Problem statement:
Print all of the data exactly as written.

Given information:
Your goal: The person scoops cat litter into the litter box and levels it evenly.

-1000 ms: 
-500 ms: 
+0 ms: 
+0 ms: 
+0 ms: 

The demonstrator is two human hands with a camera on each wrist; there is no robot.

The completed task:
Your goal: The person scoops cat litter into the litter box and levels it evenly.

-1000 ms: 
-500 ms: 
+0 ms: 
+0 ms: 
+0 ms: 

The demonstrator is two human hands with a camera on each wrist; there is no robot.

The given output is complete.